The week of the release of her new Netflix stand-up special, Relatable, Ellen DeGeneres is speaking openly about her struggles with depression.
The talk show host and comedienne told USA Today that she was depressed and felt alienated after she famously came out of the closet, and she fought back against it through “meditation and being quiet. For a long time, there was a lot of fear that (being gay) was going to influence people’s opinions about me and so I didn’t ever have the confidence I should have had. Because whenever you carry shame around, you just can’t possibly be a confident person.”
On the Armchair Expert podcast, DeGeneres said, “Because there was so much talk about [coming out] . . . Even Elton John said, ‘Shut up already. We know you’re gay. Be funny.’ I had never met him and I thought, ‘What kind of support is that from a gay person?”

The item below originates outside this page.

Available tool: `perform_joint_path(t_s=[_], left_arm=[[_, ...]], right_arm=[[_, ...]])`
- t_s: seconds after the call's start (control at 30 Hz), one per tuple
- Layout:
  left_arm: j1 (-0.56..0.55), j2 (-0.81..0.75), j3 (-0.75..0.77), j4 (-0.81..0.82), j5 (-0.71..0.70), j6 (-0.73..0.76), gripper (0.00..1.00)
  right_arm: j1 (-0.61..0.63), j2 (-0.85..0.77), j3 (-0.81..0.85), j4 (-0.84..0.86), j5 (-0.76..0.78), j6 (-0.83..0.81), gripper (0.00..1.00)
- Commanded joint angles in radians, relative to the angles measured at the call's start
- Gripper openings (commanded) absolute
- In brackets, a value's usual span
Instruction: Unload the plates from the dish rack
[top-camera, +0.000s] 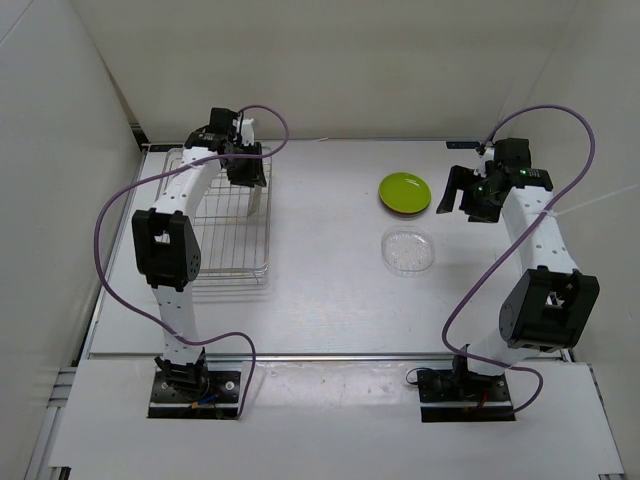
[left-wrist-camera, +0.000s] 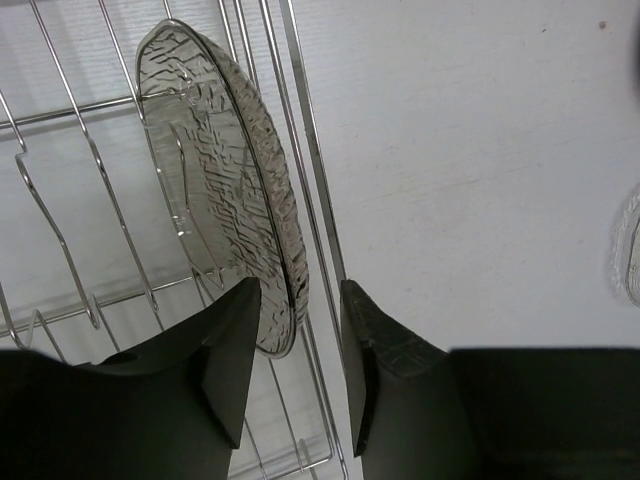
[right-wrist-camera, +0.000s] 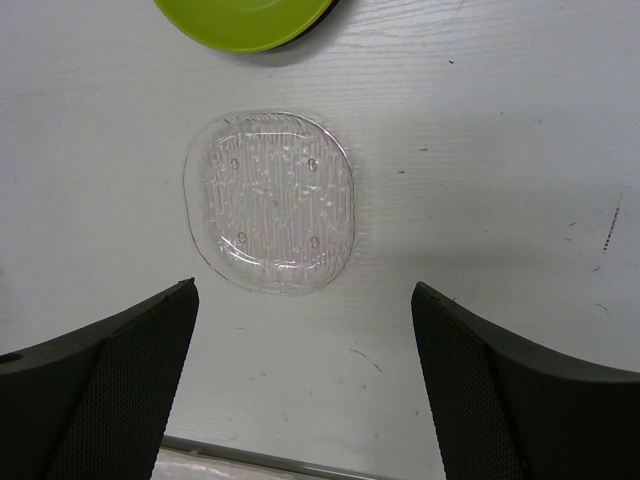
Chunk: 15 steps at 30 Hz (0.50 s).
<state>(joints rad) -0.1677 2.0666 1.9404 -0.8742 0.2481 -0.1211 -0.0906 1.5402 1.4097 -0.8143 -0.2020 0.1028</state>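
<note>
The dish rack (top-camera: 225, 215) of silver wire stands at the left; its wires also show in the left wrist view (left-wrist-camera: 310, 200). A smoky grey see-through plate (left-wrist-camera: 220, 170) stands on edge inside it by the right wall. My left gripper (left-wrist-camera: 300, 290) is open, its jaws on either side of that plate's rim and the rack's side wire; it also shows from above (top-camera: 248, 172). A lime green plate (top-camera: 405, 190) lies on an orange-red one (top-camera: 405, 213). A clear plate (right-wrist-camera: 270, 200) lies flat on the table (top-camera: 408, 250). My right gripper (right-wrist-camera: 305, 288) is open and empty above the table, beside these plates (top-camera: 462, 195).
The white table (top-camera: 330, 290) is walled at the back and both sides. Purple cables loop over both arms. The left arm's elbow (top-camera: 165, 245) hangs over the rack's left half. The table's near edge (right-wrist-camera: 300, 465) shows under the right gripper.
</note>
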Motion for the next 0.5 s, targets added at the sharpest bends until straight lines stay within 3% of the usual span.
perform_joint_path(t_s=[0.0, 0.2, 0.3, 0.47], left_arm=[[-0.001, -0.062, 0.032, 0.003, 0.022, -0.002, 0.48], [-0.001, -0.062, 0.003, 0.003, 0.022, -0.002, 0.31], [-0.001, -0.051, 0.003, 0.003, 0.013, -0.002, 0.16], [-0.001, -0.071, 0.04, -0.015, 0.002, -0.002, 0.11]], right_arm=[[-0.003, 0.0, 0.0, -0.003, -0.016, 0.006, 0.9], [-0.003, 0.009, 0.0, -0.003, -0.036, 0.006, 0.88], [-0.003, 0.009, 0.0, 0.006, -0.036, 0.006, 0.88], [-0.003, 0.009, -0.009, 0.006, -0.036, 0.006, 0.88]])
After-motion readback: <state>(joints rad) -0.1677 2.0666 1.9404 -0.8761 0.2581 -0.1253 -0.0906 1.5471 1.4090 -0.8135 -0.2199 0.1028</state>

When her show, Ellen, finally went off the air, DeGeneres spiraled deeper. “I was looked at as a failure in this business. No one would touch me. I had no agent, no possibility of a job, I had nothing.”
DeGeneres said, “It took a while to shake off that judgment and the attacks I felt . . . I was fully honest with myself and that gave me confidence. I think that helps with depression. Depression eats away at your confidence and you get lost in that, and forget that you’re enough just as you are.”
When she moved out to the industry town of Los Angeles, DeGeneres felt more isolated and reluctant to reach out to others for help. “If you ever have experienced depression, you isolate yourself and don’t reach out for help. You don’t say, ‘I’m hurting, I need help’ – you kind of crawl further into that dark hole, so that’s where I was for a while.”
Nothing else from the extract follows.